## Your task:
Only one span of the listing below should come back. It runs from the line with "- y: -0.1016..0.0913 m" through the line with "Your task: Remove", and each of its lines must be reproduced exactly.

## Dataset excerpt:
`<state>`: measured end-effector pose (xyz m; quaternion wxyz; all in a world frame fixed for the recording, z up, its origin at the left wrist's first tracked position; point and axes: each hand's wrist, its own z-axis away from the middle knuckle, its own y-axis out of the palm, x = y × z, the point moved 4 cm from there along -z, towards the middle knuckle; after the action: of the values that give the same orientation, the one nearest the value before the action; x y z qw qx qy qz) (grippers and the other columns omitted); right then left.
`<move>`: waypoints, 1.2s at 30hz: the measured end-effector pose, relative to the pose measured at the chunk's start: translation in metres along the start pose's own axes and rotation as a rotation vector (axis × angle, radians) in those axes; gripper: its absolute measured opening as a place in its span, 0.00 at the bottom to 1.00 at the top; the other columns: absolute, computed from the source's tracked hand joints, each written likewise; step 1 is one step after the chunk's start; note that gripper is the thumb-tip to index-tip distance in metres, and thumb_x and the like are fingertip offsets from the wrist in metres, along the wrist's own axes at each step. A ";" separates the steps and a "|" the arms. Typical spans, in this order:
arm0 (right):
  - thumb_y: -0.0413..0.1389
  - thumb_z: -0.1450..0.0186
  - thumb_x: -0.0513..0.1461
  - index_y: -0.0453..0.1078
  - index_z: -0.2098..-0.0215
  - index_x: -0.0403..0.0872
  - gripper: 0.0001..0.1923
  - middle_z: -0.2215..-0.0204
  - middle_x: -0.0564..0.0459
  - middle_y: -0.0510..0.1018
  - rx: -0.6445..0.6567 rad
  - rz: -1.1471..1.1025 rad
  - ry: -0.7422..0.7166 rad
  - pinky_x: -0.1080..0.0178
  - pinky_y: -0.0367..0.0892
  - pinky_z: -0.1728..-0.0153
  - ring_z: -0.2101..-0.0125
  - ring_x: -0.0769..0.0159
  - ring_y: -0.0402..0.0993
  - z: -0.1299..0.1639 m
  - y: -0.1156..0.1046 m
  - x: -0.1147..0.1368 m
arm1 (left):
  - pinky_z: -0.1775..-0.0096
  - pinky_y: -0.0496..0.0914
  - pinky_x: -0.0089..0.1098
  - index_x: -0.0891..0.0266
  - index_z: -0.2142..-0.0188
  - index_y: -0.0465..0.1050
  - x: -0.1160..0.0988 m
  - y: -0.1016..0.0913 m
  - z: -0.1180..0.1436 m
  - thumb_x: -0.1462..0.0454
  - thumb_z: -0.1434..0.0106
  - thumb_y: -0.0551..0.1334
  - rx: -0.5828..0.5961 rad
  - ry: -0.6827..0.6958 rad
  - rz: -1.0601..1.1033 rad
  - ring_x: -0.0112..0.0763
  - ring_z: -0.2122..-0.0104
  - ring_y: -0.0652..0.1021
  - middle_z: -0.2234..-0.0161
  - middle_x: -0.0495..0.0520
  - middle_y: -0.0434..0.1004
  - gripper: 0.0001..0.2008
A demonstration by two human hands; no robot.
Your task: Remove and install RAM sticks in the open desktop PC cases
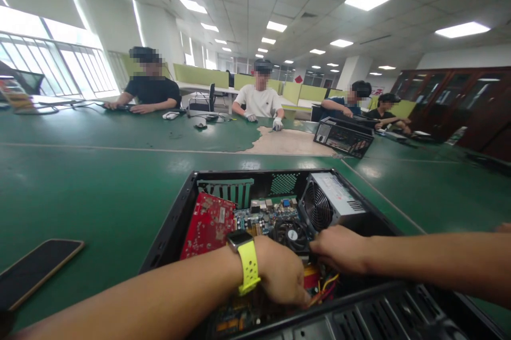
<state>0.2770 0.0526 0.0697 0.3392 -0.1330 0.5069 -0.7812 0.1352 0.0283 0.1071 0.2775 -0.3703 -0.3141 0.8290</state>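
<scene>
Yellow and red wires [328, 285] bunch low inside the open black metal computer case [175, 223], just beside the left hand [281, 276], whose fingers curl down toward them; whether they grip anything I cannot tell. The right hand [339, 247] lies flat, fingers loose, touching the round black cooler fan [293, 235], which sits just beyond both hands. A glossy red circuit card [208, 225] stands left of the fan, a grey boxy power supply [333, 200] right. The green tabletop [99, 191] carries the case.
</scene>
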 end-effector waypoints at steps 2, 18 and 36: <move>0.49 0.38 0.39 0.73 0.63 0.46 0.11 0.69 0.45 0.79 -0.008 -0.010 -0.051 0.61 0.63 0.71 0.68 0.54 0.76 0.010 -0.011 0.000 | 0.76 0.65 0.31 0.63 0.79 0.72 0.007 -0.008 0.004 0.61 0.42 0.59 -0.157 -0.147 -0.167 0.34 0.79 0.73 0.80 0.54 0.74 0.12; 0.55 0.39 0.42 0.69 0.66 0.47 0.07 0.75 0.58 0.71 -0.292 -0.693 -0.148 0.69 0.56 0.74 0.74 0.71 0.64 0.012 -0.070 0.014 | 0.77 0.61 0.26 0.59 0.71 0.74 0.031 -0.034 0.012 0.57 0.48 0.65 -0.122 -0.046 -0.037 0.26 0.78 0.70 0.78 0.44 0.72 0.09; 0.54 0.45 0.37 0.67 0.71 0.48 0.03 0.77 0.56 0.71 -0.102 -0.325 -0.056 0.68 0.52 0.77 0.76 0.70 0.63 -0.002 -0.071 0.025 | 0.75 0.63 0.28 0.60 0.83 0.66 0.038 -0.030 0.005 0.62 0.52 0.68 -0.011 -0.231 -0.185 0.28 0.81 0.69 0.87 0.43 0.64 0.12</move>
<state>0.2295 0.0554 0.1277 0.2153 -0.2521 0.5081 -0.7949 0.1165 0.0727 0.1145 0.3125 -0.2433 -0.3814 0.8353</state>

## Answer below:
  - y: -0.1016..0.0913 m
  - z: -0.1180..0.1436 m
  - thumb_x: -0.1462..0.0454
  - thumb_z: -0.1434..0.0106
  - thumb_y: -0.0551..0.1334
  - rx: -0.5828..0.5961 rad
  - ry: -0.6827..0.6958 rad
  - rz: -1.0601..1.1033 rad
  - ring_x: -0.0112..0.0763
  - ring_z: -0.2122..-0.0104
  - ring_y: -0.0652..0.1021
  - middle_z: -0.2234..-0.0161
  - middle_x: -0.0495..0.0520
  - middle_y: -0.0434..0.1004
  - gripper: 0.0001..0.2008
A demonstration by two human hands; no robot.
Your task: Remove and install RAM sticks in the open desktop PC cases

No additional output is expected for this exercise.